BEGIN Data supplied
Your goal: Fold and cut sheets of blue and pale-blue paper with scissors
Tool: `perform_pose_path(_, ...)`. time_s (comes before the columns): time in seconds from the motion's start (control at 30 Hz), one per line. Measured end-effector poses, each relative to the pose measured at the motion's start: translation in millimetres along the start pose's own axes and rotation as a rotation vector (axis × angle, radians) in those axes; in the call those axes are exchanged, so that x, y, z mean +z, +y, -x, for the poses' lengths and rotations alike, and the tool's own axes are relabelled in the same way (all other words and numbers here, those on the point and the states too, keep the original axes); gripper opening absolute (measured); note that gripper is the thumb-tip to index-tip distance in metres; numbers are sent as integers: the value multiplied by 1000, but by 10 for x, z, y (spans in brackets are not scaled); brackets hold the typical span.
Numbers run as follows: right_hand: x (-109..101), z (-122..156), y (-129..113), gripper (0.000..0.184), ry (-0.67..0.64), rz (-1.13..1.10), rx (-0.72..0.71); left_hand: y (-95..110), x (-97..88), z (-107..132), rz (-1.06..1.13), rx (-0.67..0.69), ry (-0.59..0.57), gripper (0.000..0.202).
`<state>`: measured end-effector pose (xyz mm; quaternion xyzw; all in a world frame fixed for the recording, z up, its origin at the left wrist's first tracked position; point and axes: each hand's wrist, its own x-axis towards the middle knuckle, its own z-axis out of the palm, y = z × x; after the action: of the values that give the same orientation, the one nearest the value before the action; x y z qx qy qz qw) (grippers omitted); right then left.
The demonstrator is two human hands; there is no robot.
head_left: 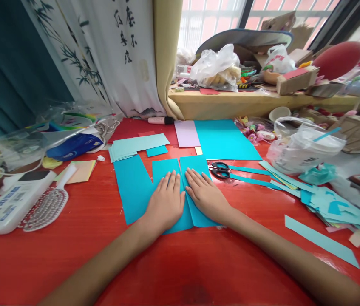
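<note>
A folded sheet of teal paper (135, 187) lies on the red table (180, 263) in front of me. My left hand (165, 203) rests flat on its middle flap, fingers stretched out and together. My right hand (205, 194) lies flat on the flap beside it, fingers extended toward the far edge. Both palms press the paper down; the thumbs nearly touch. Neither hand holds anything. Black-handled scissors (222, 169) lie just right of my right hand.
A large teal sheet (226, 138), a lilac sheet (186, 133) and a pale blue stack (137, 145) lie behind. Paper strips and scraps (323, 199) spread to the right near a clear plastic tub (304, 146). A hairbrush (49, 204) and white device (10, 202) sit left.
</note>
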<state>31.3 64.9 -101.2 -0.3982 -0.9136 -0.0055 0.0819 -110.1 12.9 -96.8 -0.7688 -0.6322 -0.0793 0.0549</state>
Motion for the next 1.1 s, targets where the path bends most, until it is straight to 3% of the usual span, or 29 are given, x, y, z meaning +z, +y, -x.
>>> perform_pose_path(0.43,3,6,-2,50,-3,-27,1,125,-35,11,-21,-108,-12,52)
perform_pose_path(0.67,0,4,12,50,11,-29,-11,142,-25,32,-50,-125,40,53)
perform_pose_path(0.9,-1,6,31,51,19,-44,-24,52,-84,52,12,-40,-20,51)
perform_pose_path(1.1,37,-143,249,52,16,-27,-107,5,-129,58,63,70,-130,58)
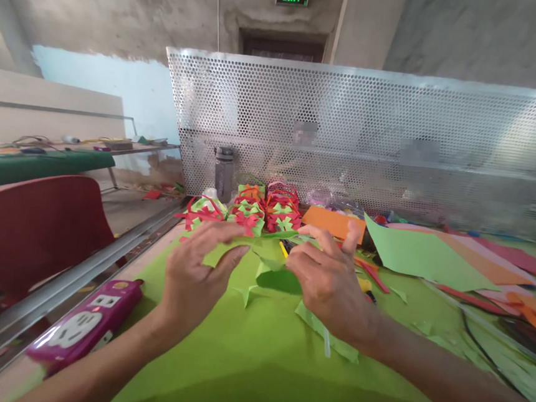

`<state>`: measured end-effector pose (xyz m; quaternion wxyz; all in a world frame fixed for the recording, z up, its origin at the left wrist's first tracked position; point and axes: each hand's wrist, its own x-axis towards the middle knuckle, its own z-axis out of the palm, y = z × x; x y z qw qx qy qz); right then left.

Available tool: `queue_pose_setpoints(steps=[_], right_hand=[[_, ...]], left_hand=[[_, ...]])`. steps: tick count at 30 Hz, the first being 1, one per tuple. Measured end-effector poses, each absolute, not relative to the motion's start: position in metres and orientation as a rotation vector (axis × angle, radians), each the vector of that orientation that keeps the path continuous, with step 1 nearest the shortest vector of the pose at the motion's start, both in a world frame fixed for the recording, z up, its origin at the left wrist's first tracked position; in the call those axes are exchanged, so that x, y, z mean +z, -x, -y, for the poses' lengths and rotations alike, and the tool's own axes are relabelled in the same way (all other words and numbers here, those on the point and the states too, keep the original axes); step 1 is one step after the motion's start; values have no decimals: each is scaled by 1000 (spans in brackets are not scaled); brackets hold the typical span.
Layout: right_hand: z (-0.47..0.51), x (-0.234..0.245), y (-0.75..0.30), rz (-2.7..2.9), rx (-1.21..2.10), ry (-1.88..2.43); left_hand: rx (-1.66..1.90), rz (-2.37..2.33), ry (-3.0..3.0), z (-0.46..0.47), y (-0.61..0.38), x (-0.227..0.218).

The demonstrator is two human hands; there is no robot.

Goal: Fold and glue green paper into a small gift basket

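Note:
My left hand (pixel 203 273) is raised over the green tabletop, its thumb and fingers apart with nothing between them. My right hand (pixel 329 281) is curled, thumb and index finger pinching the end of a narrow green paper strip (pixel 278 234). That strip reaches from the right fingertips toward the left hand. Beneath the hands lies a folded green paper piece (pixel 280 279), partly covered by the right hand. A cut green scrap (pixel 245 294) rests beside it. Just beyond the hands stand several small red and green paper baskets (pixel 247 210).
A purple power strip (pixel 91 323) lies at the left table edge, near a red chair (pixel 35 231). A grey bottle (pixel 223 175) stands before the perforated metal panel (pixel 372 129). Coloured paper sheets (pixel 423 252), an orange card (pixel 329 224) and scraps cover the right side.

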<state>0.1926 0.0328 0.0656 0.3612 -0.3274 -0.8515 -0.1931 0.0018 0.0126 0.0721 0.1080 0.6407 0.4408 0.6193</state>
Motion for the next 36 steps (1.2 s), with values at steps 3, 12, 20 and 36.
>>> queue_pose_setpoints(steps=[3, 12, 20, 36], right_hand=[[-32, 61, -191, 2253, -599, 859], [-21, 55, -182, 2284, -744, 770], [-20, 52, -181, 2292, -681, 882], [-19, 54, -181, 2238, -537, 893]], left_hand=[[1647, -1163, -2213, -5, -4, 68], [1302, -1193, -2311, -11, -13, 50], [1340, -1259, -2405, -9, -11, 49], [1248, -1234, -2593, -8, -11, 51]])
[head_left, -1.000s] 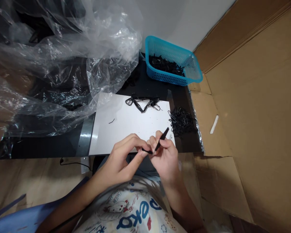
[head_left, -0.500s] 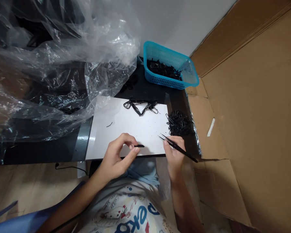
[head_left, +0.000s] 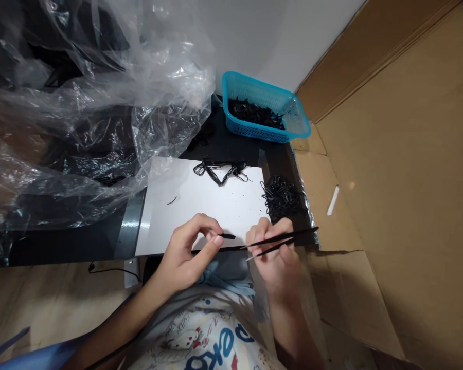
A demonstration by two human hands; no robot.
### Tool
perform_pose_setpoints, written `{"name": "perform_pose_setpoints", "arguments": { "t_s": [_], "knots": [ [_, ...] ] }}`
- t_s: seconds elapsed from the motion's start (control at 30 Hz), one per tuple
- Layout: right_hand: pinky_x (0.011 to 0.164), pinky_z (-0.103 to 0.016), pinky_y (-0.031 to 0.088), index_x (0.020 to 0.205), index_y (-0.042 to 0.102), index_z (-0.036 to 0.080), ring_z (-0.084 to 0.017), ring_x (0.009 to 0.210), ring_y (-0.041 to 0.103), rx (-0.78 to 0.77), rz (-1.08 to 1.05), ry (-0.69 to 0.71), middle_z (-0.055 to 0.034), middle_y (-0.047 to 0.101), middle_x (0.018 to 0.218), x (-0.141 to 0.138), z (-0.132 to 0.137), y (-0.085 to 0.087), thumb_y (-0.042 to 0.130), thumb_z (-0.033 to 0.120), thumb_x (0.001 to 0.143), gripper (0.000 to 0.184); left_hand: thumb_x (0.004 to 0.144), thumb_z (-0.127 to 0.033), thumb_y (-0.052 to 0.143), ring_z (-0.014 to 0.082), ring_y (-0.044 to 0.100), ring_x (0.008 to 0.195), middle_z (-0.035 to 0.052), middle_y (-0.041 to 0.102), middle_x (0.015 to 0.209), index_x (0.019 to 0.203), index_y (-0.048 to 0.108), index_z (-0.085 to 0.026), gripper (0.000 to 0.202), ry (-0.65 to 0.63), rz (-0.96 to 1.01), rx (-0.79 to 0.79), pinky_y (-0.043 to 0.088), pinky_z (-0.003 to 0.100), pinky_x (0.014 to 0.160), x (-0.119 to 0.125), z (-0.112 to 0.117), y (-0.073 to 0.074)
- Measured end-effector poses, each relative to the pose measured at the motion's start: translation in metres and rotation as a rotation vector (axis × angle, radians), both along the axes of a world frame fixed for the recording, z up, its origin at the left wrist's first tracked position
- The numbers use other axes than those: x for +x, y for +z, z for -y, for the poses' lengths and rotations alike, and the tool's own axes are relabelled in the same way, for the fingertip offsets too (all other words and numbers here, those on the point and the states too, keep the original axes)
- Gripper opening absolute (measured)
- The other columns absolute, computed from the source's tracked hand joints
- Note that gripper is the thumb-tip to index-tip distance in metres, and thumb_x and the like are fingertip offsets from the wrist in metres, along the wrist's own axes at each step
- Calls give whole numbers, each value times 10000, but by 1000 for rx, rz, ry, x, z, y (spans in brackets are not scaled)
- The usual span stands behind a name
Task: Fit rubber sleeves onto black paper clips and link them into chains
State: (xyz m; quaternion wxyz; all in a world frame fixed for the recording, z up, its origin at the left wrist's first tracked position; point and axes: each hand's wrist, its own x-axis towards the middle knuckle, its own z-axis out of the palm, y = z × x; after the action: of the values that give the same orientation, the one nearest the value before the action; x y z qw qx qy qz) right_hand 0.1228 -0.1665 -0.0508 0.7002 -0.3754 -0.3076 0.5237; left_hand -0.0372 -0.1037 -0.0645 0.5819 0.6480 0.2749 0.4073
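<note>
Between the thumb and fingertips of my left hand [head_left: 191, 252] is a short, thin black strip [head_left: 227, 236], its free end pointing right. My right hand [head_left: 275, 252] grips black tweezers [head_left: 280, 239], whose spread tips point left, just short of the strip. Both hands are over the front edge of a white sheet [head_left: 189, 200]. On the sheet's far part lies a bundle of black cord-like loops [head_left: 220, 173]. A tangled heap of small black loops [head_left: 281, 197] sits right of the sheet, just beyond my right hand.
A blue plastic basket [head_left: 266, 134] with black pieces in it stands at the back of the dark table [head_left: 239, 146]. Crumpled clear plastic [head_left: 170, 103] covers the left side. Cardboard [head_left: 401, 154] walls in the right. One thin black thread [head_left: 172, 200] lies on the sheet.
My right hand has turned, and the tweezers have swung from pointing up-left to pointing left, closer to the strip. More of the strip shows past my left fingertips. The view has shifted slightly.
</note>
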Motion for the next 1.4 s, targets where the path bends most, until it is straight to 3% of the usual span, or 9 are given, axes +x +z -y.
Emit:
{"name": "perform_pose_setpoints", "arguments": {
  "t_s": [0.13,0.37,0.73,0.9,1.0,1.17,1.23,1.3,1.4],
  "knots": [
    [385,-194,282,832,591,286,-10,345,356,7,-222,141,64,590,832,-18,-6,3,600,391,833,105,885,-122,540,119,498,723,4,532,792,919,555,-202,88,-27,28,5,401,240,661,-3,4,5],
    [512,-221,447,743,538,247,-74,478,504,-125,-260,117,54,547,696,-33,-6,2,657,433,769,222,868,-120,562,145,525,737,30,560,789,885,588,-196,82,-70,105,-9,423,270,660,-4,6,10],
    [316,-174,309,572,318,227,-88,352,272,-129,-296,110,84,313,474,-44,-5,3,640,489,700,434,843,-198,616,135,511,660,21,547,705,800,586,-183,54,-65,224,-166,415,256,596,-2,11,11],
    [364,-189,325,613,399,232,-74,351,275,-119,-293,134,85,348,506,-42,-8,0,628,511,725,378,832,-175,620,126,506,656,14,543,702,784,578,-184,64,-63,237,-177,409,242,595,0,10,8],
    [403,-195,338,657,492,242,-95,421,371,-49,-169,38,59,423,545,-34,-7,-3,649,512,732,322,845,-166,590,129,513,670,16,544,718,825,579,-184,29,-34,121,-64,415,241,610,-8,2,10],
    [524,-263,433,800,622,261,-165,618,540,171,449,-213,-12,560,678,-6,-8,-28,590,384,827,130,829,-146,513,146,541,661,16,578,710,818,564,-171,57,-5,-284,394,421,257,617,-14,-55,35],
    [546,-289,438,815,631,249,-187,643,557,245,689,-178,-26,579,689,3,-15,-40,586,317,821,82,759,-111,518,151,540,646,7,576,687,778,551,-171,71,20,-425,644,415,272,627,-2,-94,59],
    [548,-295,428,781,609,237,-187,620,544,245,745,-188,-18,559,666,8,-21,-46,557,345,832,130,722,-105,513,154,542,648,6,575,684,725,525,-173,69,59,-498,828,424,280,644,20,-136,89],
    [575,-289,419,721,577,220,-176,617,533,134,764,-140,-7,544,658,10,-20,-47,562,394,830,206,725,-140,532,203,575,844,74,596,916,949,536,-157,225,227,-537,883,452,327,752,51,-190,128]
  ]
}}
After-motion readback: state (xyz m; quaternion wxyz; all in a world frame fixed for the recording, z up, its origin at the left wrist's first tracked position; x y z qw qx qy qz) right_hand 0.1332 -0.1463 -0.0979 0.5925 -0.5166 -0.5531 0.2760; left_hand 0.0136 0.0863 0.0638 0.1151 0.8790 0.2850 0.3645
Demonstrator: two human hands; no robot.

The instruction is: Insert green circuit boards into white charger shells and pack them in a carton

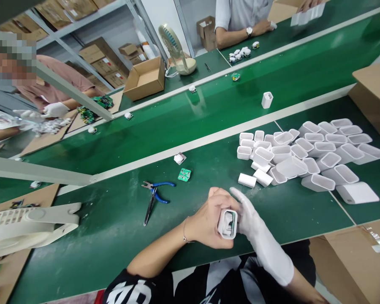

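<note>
My left hand [213, 217], bare, is wrapped round a white plastic housing [221, 232], its open end facing me. Inside that housing sits a circuit board with white parts [229, 223]. My right hand [249, 216], in a white glove, is close against the other side of the housing, one digit stretched out; its other fingers are partly hidden. To the right lie several empty white housings [291, 166], mostly with their open ends up. Ahead of my left hand are blue-handled pliers [160, 184], black tweezers [150, 207], a green circuit board [184, 175] and a small white-topped board [179, 158].
A green conveyor belt [218, 101] runs past the bench, carrying a white housing [267, 100] and small boards. At left stands a cream fan [34, 223]; cardboard boxes [361, 249] are at right. Across the belt, co-workers' hands [55, 109] handle parts near another fan [177, 50].
</note>
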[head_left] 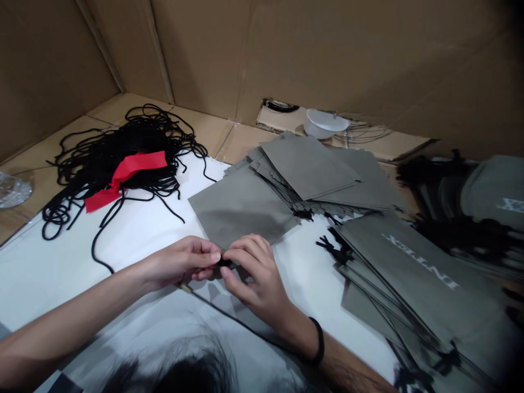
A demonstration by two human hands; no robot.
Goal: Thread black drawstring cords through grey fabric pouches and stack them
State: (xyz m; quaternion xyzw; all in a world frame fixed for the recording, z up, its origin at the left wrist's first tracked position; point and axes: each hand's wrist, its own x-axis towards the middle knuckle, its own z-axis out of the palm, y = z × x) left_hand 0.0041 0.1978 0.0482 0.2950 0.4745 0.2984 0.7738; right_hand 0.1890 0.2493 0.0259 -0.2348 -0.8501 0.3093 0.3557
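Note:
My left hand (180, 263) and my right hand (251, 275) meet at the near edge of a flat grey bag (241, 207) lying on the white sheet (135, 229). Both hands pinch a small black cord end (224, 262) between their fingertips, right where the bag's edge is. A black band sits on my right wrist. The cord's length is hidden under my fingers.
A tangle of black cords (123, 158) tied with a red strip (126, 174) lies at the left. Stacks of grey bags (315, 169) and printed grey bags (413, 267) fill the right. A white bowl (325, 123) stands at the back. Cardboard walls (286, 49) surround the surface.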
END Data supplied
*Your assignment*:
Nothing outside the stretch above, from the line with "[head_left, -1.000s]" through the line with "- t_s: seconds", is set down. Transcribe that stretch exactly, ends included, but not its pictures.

*Solution for this problem*:
[head_left, -1.000s] 
[head_left, -0.500s] 
[head_left, +0.000s] 
A demonstration by two human hands; no robot.
### Tool
perform_pose_setpoints, written `{"name": "perform_pose_setpoints", "arguments": { "t_s": [_], "knots": [ [_, ...] ] }}`
- t_s: seconds elapsed from the motion's start (control at 30 Hz), one per tuple

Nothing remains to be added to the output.